Wilding motherhood: matrilineal connection/disconnection from Alaska

By Amy Wagner

Introduction

My matrilineal line shows a pattern of economic hardship, rural lifestyles, self-sufficiency, determination, weathering of hardship, and overcoming. My maternal grandmother lived as an Alaska Bush Pilot’s wife and mother and homesteaded in Alaska in the early years of its statehood. My mother came from the same humble beginnings. This paper will cover through an autoethnographic and matricentric feminist lens, the topics of rural motherhood, grandmotherhood, and resistance to the intergenerational trauma of poverty. The theme of accepting rather than blaming, and healing/overcoming will be explored.

Autoethnography

We are all products of our time and culture. My maternal grandmother lived much of her life in rural Texas and Alaska. She grew up in a rural part of central Texas, where she and her family worked in agriculture, later moving to the city of Austin. She finished school in 11th grade around the time of the start of World War II. Her upbringing was influenced by some level of economic disparity for much of the time. 

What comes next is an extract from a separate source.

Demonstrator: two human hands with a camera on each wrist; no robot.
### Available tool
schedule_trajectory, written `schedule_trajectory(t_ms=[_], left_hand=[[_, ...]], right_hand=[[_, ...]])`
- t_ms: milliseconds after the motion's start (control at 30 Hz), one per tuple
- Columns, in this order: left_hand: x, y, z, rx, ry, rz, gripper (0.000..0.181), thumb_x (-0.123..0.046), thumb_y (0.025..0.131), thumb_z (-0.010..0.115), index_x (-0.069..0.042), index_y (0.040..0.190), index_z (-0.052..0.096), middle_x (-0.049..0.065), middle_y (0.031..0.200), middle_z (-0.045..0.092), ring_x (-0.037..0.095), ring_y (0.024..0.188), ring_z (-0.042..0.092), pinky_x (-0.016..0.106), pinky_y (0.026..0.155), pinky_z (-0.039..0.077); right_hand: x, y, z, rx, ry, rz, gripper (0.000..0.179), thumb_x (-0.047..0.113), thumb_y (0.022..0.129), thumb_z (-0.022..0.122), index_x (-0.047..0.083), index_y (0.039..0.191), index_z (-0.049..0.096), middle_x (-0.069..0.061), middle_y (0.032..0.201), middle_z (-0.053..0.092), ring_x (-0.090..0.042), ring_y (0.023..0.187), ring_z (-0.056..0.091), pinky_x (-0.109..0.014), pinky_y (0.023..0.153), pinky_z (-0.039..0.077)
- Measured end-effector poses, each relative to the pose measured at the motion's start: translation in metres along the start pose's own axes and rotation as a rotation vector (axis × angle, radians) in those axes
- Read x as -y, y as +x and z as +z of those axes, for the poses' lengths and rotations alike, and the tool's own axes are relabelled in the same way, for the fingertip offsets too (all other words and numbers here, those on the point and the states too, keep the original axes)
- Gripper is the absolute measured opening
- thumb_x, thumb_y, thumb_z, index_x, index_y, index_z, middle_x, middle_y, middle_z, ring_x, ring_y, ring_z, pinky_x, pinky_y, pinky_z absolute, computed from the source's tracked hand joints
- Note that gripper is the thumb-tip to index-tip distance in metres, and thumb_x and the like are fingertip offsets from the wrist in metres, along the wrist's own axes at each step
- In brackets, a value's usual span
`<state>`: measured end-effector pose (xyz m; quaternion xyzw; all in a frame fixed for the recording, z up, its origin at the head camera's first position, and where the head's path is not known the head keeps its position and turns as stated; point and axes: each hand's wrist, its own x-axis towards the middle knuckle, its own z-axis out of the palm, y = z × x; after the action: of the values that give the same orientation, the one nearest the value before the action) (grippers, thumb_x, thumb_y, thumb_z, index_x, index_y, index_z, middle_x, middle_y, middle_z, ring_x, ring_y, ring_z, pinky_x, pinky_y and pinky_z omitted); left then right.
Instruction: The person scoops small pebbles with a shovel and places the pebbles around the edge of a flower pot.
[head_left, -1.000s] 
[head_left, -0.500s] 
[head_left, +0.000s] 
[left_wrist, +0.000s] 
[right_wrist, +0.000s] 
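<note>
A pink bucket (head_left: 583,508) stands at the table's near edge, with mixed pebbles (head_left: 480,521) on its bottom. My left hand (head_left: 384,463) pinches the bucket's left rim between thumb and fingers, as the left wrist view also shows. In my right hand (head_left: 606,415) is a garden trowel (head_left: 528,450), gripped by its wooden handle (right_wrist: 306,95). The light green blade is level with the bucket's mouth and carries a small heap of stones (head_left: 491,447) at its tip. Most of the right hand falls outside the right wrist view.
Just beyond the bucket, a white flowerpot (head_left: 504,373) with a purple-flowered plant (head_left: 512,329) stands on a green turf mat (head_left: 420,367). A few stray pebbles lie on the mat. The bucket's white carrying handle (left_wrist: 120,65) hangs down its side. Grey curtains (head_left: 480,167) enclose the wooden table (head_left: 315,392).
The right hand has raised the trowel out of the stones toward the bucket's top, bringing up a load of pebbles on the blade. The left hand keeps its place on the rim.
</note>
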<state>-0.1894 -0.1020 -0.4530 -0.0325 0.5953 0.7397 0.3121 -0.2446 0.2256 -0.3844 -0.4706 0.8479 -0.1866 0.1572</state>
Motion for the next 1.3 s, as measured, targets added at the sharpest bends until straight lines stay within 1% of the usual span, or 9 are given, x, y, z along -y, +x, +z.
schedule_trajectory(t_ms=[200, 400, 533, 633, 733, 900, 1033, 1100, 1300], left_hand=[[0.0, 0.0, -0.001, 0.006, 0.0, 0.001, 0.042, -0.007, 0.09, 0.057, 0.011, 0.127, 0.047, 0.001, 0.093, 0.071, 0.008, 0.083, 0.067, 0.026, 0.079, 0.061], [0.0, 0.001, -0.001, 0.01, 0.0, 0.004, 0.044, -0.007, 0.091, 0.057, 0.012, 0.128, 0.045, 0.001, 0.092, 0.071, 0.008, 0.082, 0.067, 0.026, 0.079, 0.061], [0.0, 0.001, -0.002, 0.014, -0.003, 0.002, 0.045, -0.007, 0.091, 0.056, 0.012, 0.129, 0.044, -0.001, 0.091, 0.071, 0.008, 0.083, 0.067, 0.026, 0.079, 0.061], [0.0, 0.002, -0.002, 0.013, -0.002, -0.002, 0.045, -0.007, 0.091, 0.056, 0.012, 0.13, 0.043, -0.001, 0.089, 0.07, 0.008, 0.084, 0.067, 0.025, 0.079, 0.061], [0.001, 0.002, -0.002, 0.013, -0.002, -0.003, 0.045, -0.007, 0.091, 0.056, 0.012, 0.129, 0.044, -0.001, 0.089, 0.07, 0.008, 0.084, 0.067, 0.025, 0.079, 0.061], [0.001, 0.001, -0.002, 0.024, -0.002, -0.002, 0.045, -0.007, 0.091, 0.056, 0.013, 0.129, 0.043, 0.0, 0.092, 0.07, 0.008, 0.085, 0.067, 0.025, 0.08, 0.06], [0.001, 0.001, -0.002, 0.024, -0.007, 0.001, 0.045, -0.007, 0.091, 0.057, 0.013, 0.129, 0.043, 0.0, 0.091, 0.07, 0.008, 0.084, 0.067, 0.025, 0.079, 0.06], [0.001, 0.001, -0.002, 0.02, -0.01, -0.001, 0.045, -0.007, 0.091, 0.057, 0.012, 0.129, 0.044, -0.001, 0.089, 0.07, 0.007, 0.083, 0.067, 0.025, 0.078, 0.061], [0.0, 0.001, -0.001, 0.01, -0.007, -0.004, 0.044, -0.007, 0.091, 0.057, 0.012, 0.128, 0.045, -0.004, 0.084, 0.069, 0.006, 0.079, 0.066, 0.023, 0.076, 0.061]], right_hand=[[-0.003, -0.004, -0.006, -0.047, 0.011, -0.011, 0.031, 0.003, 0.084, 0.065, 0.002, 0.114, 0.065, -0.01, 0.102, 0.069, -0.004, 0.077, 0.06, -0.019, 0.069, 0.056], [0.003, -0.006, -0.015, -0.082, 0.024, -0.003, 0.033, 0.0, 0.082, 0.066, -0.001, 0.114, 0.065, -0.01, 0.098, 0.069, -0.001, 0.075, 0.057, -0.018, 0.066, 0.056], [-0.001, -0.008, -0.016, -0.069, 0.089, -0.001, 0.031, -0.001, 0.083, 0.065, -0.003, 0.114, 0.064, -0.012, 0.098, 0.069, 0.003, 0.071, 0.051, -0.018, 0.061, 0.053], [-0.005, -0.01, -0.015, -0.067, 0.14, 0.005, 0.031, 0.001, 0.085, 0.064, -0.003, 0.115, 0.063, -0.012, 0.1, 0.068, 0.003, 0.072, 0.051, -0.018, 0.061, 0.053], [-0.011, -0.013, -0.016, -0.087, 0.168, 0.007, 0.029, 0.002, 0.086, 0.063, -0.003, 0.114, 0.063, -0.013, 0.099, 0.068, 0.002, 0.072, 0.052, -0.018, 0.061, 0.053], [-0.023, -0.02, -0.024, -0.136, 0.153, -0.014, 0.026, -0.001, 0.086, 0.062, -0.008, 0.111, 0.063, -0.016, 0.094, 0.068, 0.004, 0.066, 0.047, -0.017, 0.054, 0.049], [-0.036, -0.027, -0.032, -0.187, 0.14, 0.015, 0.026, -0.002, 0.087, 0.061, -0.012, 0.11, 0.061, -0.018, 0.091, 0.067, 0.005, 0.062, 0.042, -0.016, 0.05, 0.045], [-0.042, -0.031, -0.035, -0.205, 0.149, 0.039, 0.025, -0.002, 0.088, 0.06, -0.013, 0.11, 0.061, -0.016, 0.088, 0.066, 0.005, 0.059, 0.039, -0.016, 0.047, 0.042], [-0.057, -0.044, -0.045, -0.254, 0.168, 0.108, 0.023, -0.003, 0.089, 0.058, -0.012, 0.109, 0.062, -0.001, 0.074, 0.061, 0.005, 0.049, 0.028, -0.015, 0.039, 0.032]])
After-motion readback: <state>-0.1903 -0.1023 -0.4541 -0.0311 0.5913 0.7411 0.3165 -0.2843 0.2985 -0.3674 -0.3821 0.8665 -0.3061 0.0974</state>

Women in rural culture may benefit from increased social connectedness and reliance on neighbors, but may face increased isolation due to difficulty with transportation and “travel work” (Jackson et al., 2011). My grandmother sought out opportunities for connectedness in Alaska through her church, military, civic, and community networks. Her engagement with community life despite hardships is a trait I have cherished and sought to incorporate into my own life. 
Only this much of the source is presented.